This repository contains a collection of HTTP session clients. It provides optional rate limiting and caching mixins to manage your HTTP requests efficiently.
To install the sessions repository, you can use pip to install with:
pip install pysessions
Or alternatively, clone the repository to your local machine:
git clone https://github.com/irjohn/pysessions.git
Then, navigate into the cloned repository and install the necessary dependencies:
cd pysessions
pip install .
from sessions import Session
# Create a new Session
client = Session()
# Make a GET request
response = client.get('https://httpbin.org/ip')
# Print the response
print(response.json)
Output
{'origin': '45.27.245.68'}
from sessions import Session
def callback(response):
print(f"Response status: {response.ok}")
urls = (f"https://httpbin.org/get?id={x}" for x in range(100))
s = Session()
s.requests(urls, method="GET", callbacks=[callback])
Output
on 0: Response status: True
on 1: Response status: True
on 2: Response status: True
on 3: Response status: True
on 4: Response status: True
on 5: Response status: True
on 6: Response status: True
on 7: Response status: True
on 8: Response status: True
on 9: Response status: True
|████████████████████████████████████████| 10/10 [100%] in 0.6s (18.03/s)
import random
from sessions import Session
from sessions.config import SessionConfig
SessionConfig.return_callbacks = True
def callback1(response):
if response.ok:
# Some work here
return {"callback": "callback1", "status": "success"}
return {"callback": "callback1", "status": "fail"}
def callback2(response):
if response.ok:
# Some work here
return {"callback": "callback2", "status": "success"}
return {"callback": "callback2", "status": "fail"}
urls = [
"https://httpbin.org/status/200",
"https://httpbin.org/status/404",
]
choices = random.choices(urls, k=5, weights=[0.9, 0.1])
s = Session()
responses = s.requests(choices, callbacks=[callback1, callback2])

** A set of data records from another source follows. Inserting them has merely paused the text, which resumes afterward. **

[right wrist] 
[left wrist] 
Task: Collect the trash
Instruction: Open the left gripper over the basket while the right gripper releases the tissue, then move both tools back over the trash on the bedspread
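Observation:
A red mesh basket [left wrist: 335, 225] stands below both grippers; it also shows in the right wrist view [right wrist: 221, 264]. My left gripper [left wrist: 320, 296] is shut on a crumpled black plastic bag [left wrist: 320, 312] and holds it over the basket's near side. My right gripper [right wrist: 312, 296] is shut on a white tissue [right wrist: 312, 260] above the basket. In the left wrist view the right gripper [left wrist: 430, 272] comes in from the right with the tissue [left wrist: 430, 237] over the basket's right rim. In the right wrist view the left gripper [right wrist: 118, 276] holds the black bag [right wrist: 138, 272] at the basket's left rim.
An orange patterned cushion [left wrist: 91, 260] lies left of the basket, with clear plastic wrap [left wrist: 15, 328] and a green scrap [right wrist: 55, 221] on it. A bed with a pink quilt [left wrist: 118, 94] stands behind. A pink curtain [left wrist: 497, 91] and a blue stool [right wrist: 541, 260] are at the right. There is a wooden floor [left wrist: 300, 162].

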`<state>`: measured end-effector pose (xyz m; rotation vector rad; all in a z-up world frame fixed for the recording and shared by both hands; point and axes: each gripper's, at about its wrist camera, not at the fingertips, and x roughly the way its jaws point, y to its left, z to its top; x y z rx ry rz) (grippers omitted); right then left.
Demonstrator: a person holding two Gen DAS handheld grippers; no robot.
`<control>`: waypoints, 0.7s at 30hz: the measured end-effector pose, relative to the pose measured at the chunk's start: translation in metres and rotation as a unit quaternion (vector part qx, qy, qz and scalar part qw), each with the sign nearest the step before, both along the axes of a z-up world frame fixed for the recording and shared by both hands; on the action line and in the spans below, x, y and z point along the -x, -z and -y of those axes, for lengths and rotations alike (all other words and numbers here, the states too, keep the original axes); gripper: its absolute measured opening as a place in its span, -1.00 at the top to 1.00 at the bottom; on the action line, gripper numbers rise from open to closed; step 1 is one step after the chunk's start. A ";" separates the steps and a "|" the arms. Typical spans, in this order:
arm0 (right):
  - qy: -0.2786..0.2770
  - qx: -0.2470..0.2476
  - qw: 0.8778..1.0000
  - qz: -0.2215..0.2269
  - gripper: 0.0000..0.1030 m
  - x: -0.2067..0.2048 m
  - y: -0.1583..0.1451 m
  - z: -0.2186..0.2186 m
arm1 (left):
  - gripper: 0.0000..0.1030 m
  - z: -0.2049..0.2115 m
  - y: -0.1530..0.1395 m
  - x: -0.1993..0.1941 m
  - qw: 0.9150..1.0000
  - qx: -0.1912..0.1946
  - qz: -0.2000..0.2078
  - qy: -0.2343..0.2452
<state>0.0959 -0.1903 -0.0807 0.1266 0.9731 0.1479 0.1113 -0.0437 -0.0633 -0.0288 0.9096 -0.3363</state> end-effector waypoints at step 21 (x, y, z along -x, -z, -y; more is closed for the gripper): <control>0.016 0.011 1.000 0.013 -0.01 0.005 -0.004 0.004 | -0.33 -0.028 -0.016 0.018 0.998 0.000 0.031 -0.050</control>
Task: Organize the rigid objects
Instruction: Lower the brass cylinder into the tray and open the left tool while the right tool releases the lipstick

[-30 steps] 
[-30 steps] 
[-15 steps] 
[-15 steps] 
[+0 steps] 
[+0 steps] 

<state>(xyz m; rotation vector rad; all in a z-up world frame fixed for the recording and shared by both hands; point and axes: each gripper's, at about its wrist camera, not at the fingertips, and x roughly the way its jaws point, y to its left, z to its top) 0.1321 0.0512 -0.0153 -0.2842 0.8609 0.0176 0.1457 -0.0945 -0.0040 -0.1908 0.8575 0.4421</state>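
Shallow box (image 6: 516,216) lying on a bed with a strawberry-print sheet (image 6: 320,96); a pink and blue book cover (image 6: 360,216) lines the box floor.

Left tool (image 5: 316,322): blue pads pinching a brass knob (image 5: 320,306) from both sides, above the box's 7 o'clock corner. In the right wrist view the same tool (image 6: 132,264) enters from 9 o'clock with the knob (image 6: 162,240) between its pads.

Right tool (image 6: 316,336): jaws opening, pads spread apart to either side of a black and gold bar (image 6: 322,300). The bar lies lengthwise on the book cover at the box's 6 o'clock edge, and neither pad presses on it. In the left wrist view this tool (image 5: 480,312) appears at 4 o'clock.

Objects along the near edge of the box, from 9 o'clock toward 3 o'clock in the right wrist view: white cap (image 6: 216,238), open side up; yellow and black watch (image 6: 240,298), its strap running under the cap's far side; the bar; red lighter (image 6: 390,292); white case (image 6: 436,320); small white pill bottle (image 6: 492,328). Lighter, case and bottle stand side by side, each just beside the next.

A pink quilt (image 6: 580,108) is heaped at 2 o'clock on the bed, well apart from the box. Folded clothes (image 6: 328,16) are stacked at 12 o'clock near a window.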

for response in responses:
print(response.callbacks)
Output
|████████████████████████████████████████| 5/5 [100%] in 0.2s (24.77/s)
({'callback': 'callback1', 'status': 'success'}, {'callback': 'callback2', 'status': 'success'})
({'callback': 'callback1', 'status': 'success'}, {'callback': 'callback2', 'status': 'success'})
({'callback': 'callback1', 'status': 'success'}, {'callback': 'callback2', 'status': 'success'})
({'callback': 'callback1', 'status': 'success'}, {'callback': 'callback2', 'status': 'success'})
({'callback': 'callback1', 'status': 'fail'}, {'callback': 'callback2', 'status': 'fail'})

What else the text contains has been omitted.